### [Records provided]
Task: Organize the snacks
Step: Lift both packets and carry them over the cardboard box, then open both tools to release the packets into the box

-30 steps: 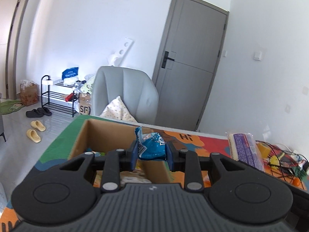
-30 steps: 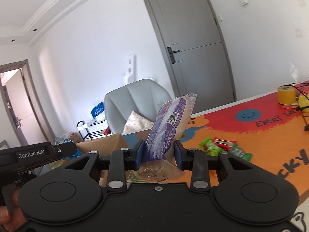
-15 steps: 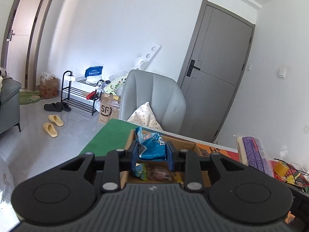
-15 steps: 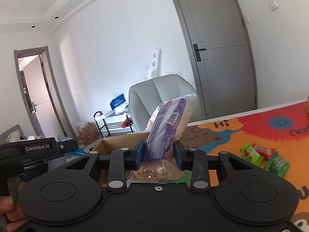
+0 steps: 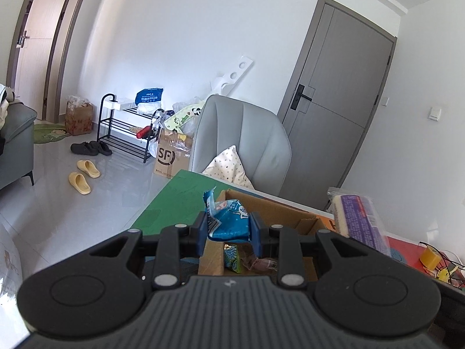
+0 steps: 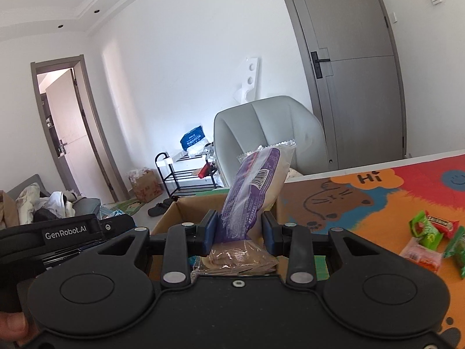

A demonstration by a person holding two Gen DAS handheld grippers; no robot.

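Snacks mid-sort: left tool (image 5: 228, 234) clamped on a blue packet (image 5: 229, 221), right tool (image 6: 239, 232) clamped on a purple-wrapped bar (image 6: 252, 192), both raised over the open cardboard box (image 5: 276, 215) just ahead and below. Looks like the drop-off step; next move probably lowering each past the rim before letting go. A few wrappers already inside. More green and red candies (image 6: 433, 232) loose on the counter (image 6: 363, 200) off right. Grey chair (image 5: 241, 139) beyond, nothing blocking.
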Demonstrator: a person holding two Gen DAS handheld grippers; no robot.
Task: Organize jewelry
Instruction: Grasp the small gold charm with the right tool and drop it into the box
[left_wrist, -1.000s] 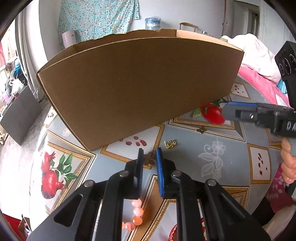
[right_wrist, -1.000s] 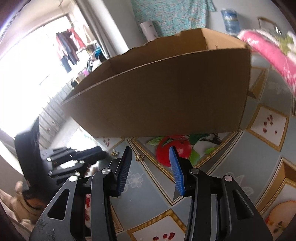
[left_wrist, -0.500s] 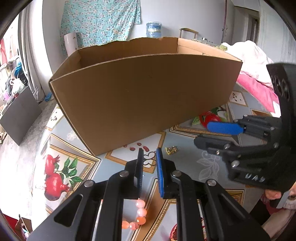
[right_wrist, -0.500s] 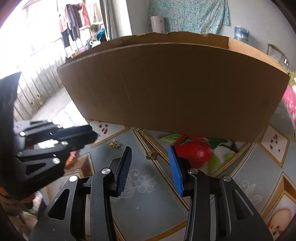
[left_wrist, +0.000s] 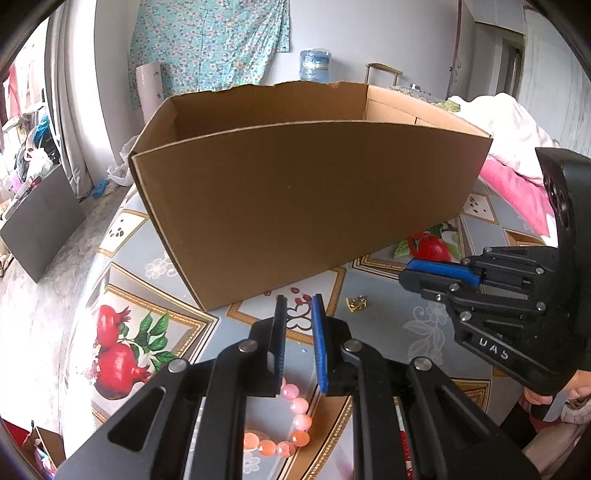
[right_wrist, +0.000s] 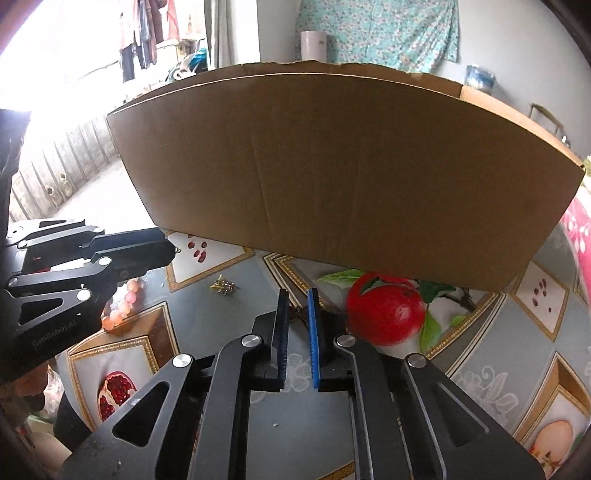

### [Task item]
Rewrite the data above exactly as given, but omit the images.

### [Solution for this task]
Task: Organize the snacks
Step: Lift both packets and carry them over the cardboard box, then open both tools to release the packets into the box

-30 steps: 
-30 steps: 
-15 steps: 
-15 steps: 
+0 steps: 
+0 steps: 

A demonstration by a person holding two Gen DAS handheld grippers; no robot.

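Snacks mid-sort: left tool (image 5: 228, 234) clamped on a blue packet (image 5: 229, 221), right tool (image 6: 239, 232) clamped on a purple-wrapped bar (image 6: 252, 192), both raised over the open cardboard box (image 5: 276, 215) just ahead and below. Looks like the drop-off step; next move probably lowering each past the rim before letting go. A few wrappers already inside. More green and red candies (image 6: 433, 232) loose on the counter (image 6: 363, 200) off right. Grey chair (image 5: 241, 139) beyond, nothing blocking.
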Demonstrator: a person holding two Gen DAS handheld grippers; no robot.
Task: Organize jewelry
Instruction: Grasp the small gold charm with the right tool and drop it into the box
[left_wrist, -1.000s] 
[right_wrist, -1.000s] 
[left_wrist, -0.500s] 
[right_wrist, -0.500s] 
[left_wrist, +0.000s] 
[right_wrist, +0.000s] 

For this exercise, nothing more remains to be done.